In the non-DM patients, the occurrence of severe hypoglycemia was significantly higher in winter and during periods of cold temperatures than in summer and during the periods of warm temperatures. The patients without DM had a broad range of causes of severe hypoglycemia, and sepsis was one of the major causes.4,21,33 The rate of sepsis complications in this study was also significantly higher in winter than in summer, and this finding was consistent with that of a previous report.19 The occurrence of severe hypoglycemia in non-DM patients without sepsis was not significantly different between winter and summer. Although unknown variables might exist, an increase in the incidence of sepsis might increase the risk of severe hypoglycemia in non-DM patients.

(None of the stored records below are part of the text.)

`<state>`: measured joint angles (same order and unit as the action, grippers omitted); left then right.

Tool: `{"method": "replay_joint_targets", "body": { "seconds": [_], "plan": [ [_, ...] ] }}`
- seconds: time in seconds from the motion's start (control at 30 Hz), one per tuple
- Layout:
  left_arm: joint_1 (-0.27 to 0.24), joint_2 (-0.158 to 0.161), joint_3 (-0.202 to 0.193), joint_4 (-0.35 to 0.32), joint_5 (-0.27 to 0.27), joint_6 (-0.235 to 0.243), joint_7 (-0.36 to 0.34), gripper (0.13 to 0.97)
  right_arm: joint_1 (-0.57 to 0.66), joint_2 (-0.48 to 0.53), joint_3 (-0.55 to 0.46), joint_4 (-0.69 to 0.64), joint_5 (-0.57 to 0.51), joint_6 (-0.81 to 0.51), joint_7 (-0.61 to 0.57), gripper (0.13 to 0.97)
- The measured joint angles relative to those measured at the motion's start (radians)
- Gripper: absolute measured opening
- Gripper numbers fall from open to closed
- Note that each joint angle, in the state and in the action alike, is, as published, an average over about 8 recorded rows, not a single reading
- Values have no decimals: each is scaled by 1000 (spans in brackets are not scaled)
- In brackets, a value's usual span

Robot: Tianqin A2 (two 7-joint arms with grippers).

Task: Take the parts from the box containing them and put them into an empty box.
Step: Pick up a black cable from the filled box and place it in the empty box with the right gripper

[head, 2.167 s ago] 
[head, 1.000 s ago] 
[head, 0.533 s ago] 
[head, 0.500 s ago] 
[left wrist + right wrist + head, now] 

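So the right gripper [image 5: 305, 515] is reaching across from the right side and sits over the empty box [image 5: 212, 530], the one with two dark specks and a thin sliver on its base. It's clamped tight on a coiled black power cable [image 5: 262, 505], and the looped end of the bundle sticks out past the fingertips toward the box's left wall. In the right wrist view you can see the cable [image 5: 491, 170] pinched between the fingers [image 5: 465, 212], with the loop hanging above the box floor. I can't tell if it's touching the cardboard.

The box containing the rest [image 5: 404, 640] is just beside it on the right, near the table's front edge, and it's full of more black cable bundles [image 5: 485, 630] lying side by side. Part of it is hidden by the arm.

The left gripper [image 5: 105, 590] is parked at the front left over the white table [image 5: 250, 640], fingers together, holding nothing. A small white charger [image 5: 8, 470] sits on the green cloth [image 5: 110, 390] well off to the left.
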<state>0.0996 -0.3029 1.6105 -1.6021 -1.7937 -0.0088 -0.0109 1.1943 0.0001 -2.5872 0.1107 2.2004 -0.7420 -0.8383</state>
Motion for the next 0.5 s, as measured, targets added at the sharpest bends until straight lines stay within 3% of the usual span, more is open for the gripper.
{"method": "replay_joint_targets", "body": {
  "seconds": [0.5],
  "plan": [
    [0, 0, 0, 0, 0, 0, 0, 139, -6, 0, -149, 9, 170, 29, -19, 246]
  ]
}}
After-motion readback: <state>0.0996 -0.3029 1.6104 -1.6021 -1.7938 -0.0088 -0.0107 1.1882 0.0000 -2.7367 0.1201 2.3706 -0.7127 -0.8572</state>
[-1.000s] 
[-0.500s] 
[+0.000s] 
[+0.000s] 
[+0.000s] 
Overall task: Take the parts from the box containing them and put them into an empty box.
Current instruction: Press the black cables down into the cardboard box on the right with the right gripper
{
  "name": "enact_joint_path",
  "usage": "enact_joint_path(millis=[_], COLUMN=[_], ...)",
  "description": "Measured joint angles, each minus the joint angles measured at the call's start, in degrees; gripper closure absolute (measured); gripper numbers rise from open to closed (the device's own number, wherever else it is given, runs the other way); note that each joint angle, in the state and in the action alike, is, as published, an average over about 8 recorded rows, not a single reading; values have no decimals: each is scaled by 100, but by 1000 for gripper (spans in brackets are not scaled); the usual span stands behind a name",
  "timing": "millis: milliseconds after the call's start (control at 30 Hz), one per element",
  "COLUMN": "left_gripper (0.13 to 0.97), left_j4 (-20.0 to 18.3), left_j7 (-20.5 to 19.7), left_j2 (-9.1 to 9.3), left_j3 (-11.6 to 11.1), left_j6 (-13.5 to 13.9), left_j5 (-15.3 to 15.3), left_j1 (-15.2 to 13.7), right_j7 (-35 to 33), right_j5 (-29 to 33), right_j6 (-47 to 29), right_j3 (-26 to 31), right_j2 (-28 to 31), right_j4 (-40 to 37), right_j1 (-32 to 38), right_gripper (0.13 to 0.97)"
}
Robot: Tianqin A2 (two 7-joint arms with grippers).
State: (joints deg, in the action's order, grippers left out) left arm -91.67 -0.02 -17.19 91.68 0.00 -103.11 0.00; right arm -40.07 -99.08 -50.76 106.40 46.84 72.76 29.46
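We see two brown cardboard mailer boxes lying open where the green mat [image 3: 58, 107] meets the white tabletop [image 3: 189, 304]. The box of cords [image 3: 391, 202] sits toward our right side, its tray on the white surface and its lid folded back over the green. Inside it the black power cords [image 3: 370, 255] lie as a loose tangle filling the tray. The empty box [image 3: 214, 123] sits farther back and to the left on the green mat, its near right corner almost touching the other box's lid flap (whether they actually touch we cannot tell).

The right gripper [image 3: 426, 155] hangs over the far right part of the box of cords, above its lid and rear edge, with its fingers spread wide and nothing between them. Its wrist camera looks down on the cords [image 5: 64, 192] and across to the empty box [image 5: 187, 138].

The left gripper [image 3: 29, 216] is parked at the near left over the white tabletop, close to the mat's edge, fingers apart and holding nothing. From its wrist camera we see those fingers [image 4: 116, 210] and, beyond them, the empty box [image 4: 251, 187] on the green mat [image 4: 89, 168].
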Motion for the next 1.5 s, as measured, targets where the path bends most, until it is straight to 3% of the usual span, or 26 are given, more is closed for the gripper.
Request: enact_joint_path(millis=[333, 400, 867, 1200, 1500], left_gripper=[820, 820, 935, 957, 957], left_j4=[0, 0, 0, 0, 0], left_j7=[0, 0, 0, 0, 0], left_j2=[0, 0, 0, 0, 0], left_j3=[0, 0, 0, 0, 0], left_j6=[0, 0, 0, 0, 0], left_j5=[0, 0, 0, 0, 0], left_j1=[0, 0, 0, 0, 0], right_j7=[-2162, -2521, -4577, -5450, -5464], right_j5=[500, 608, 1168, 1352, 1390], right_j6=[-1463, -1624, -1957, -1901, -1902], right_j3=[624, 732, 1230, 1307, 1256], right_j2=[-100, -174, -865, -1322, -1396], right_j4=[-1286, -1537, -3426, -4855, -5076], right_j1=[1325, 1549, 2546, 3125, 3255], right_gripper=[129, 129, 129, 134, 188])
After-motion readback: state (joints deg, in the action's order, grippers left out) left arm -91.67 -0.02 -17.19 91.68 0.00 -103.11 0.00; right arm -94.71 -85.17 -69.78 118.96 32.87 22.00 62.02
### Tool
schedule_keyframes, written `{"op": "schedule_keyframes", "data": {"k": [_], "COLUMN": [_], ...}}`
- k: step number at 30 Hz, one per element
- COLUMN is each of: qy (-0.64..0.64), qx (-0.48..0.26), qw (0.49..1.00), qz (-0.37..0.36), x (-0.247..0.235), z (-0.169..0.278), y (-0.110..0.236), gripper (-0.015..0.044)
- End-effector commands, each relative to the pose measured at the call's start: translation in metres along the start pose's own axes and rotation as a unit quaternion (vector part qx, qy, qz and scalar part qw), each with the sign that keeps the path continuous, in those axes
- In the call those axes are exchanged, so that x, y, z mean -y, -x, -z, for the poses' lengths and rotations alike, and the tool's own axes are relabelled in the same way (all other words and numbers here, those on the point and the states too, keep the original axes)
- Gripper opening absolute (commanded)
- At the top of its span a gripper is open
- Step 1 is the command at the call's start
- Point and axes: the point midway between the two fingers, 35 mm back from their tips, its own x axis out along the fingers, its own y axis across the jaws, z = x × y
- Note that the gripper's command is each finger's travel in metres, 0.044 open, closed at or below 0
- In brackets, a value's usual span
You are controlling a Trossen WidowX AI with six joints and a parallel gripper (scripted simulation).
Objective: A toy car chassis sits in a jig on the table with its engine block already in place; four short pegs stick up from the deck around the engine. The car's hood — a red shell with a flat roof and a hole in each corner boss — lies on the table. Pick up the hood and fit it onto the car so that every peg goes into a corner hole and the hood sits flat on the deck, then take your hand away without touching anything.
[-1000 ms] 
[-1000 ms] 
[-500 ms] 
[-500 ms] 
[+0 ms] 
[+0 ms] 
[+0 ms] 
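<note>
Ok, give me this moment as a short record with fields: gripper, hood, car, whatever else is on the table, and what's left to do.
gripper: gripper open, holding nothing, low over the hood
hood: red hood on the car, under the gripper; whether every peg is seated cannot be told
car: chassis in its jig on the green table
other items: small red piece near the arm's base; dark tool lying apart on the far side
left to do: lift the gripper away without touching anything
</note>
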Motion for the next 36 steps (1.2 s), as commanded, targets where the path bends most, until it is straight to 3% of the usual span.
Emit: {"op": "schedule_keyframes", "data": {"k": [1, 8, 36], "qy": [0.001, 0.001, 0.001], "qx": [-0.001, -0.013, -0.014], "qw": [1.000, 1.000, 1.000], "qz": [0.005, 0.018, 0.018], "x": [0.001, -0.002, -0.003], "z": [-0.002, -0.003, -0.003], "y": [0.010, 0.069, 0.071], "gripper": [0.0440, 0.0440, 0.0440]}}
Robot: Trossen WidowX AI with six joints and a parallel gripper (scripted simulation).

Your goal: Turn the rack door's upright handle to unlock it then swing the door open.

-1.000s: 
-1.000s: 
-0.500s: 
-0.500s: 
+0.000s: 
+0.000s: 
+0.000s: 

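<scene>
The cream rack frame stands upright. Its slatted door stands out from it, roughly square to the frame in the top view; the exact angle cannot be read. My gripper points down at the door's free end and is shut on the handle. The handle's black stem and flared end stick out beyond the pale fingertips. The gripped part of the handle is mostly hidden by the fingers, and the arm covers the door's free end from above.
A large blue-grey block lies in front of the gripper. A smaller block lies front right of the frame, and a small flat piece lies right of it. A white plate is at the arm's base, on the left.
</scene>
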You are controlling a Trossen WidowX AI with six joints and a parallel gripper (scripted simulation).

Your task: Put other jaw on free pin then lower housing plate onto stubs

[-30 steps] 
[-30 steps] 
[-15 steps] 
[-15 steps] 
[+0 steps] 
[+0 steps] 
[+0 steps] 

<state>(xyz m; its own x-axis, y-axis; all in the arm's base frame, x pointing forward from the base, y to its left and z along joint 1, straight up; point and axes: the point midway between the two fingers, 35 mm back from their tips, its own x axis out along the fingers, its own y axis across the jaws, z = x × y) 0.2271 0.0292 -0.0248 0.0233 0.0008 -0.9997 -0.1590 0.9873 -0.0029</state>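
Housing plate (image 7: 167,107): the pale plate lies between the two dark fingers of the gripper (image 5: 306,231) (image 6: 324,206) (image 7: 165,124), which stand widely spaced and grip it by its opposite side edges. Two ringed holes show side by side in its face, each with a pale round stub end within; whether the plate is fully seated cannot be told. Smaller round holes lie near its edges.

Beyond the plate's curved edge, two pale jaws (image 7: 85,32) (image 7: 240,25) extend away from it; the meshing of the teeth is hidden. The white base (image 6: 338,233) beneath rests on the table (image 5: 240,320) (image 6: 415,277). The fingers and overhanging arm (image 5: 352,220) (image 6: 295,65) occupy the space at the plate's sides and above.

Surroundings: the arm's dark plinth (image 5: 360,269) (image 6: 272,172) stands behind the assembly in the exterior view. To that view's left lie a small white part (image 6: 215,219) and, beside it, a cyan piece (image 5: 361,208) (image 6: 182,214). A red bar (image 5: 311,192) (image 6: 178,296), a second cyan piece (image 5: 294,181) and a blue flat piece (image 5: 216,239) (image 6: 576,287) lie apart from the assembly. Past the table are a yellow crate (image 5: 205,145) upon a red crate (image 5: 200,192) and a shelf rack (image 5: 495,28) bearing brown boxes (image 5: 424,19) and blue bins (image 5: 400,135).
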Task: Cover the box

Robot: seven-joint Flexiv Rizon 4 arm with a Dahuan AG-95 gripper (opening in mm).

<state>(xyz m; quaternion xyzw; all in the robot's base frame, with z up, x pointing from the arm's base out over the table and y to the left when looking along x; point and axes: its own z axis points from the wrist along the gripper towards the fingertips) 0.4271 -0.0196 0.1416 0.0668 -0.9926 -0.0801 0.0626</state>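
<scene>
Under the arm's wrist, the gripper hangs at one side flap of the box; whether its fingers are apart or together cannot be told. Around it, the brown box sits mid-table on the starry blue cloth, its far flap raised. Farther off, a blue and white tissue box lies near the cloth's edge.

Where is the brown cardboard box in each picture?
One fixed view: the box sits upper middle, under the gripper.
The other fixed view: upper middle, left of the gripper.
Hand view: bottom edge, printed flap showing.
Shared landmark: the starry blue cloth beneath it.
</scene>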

Our study had several limitations. First, this research was limited to a specific geographical area and the data were reviewed retrospectively. In addition, missing data might have influenced the results and the statistical analyses. Thus, further large-scale prospective studies without missing data are needed to confirm the present results. However, the occurrence of severe hypoglycemia is extremely rare, and we examined around 600 cases of severe hypoglycemia that were classified into T1DM, T2DM, and non-DM. We believe that our study provides extremely important information about severe hypoglycemia. Second, some unknown variables might exist. Dietary habits, duration of sunshine, and the amount of rainfall might also be associated with the seasons. Although these factors should be considered, many previous reports support our data, and we are confident of the accuracy of the results in the present study. Third, the causality between severe hypoglycemia and sepsis remains unknown. Therefore, further research is required. However, sepsis is a major cause of severe hypoglycemia, and we believe the association between the seasonality of severe hypoglycemia in non-DM patients and the incidence of sepsis to be an important finding.
In conclusion, this study suggested that severe hypoglycemia in patients with T1DM or without DM might be associated with the seasons and that the incidence of severe hypoglycemia in these patients may fluctuate with temperature changes, whereas severe hypoglycemia in patients with T2DM might not be associated with the seasons or environmental temperatures. Severe hypoglycemia is an extremely hazardous event, and we should treat patients more carefully during the season in which severe hypoglycemia can be expected to occur frequently. We believe that the results of this study will contribute greatly to the prevention of severe hypoglycemia and that an understanding of the seasonality of severe hypoglycemia could improve healthcare planning.